Updated: Oct 27, 2022

Why anesthesia can cause the oral mucosa to balloon and how to avoid it.

The other day I was watching a movie that had an old-fashioned carnival scene in it. The main character was trying to win a prize for the girl of his dreams. The goal of the carnival game was to fill the fake clowns mouth up with enough water to blow a balloon up over its head. If he did it before the timer went off, he won!
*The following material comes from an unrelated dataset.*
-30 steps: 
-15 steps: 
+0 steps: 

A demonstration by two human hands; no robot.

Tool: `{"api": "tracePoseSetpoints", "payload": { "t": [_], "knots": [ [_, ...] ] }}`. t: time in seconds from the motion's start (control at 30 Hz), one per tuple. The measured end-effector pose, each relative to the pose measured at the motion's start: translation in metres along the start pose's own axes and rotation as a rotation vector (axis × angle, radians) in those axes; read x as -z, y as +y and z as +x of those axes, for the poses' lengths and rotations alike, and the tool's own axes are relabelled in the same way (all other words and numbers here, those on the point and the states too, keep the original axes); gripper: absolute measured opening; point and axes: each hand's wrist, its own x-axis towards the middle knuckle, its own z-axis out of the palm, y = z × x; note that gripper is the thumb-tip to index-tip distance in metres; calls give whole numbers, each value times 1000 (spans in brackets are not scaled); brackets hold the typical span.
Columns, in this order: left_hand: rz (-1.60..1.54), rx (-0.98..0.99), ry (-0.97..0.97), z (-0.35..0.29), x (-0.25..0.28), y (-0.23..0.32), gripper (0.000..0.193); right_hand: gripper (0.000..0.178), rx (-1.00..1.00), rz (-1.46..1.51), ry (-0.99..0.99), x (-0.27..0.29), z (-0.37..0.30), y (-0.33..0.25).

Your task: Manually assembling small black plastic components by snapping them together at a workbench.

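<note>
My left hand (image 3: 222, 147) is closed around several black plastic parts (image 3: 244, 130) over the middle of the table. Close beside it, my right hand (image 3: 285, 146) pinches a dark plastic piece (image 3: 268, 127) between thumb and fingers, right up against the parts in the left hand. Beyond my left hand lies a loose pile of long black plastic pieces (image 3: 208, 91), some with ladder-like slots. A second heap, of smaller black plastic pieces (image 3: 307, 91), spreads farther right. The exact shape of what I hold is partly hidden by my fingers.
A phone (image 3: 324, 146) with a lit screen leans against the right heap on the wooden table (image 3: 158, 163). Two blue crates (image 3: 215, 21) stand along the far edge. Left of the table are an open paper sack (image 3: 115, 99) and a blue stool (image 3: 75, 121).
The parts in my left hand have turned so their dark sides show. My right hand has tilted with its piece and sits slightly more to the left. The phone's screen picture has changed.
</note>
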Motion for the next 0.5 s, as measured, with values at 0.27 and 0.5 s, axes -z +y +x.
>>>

Of course, my dental nerdy mind related that little carnival game with the experience of tissue ballooning up during certain injections. You’ve been there, right? You’re administering right into the mucobuccal fold, and the tissue starts to expand, like a balloon. At first glance it can be disturbing and then you start wondering if you did something wrong. Praying the balloon wont pop!


Okay…maybe I’m being a little dramatic, but there are reasons why this happens. Here are four reasons why the tissue at the mucobuccal fold begins to rise like a water balloon, and how to handle the situation.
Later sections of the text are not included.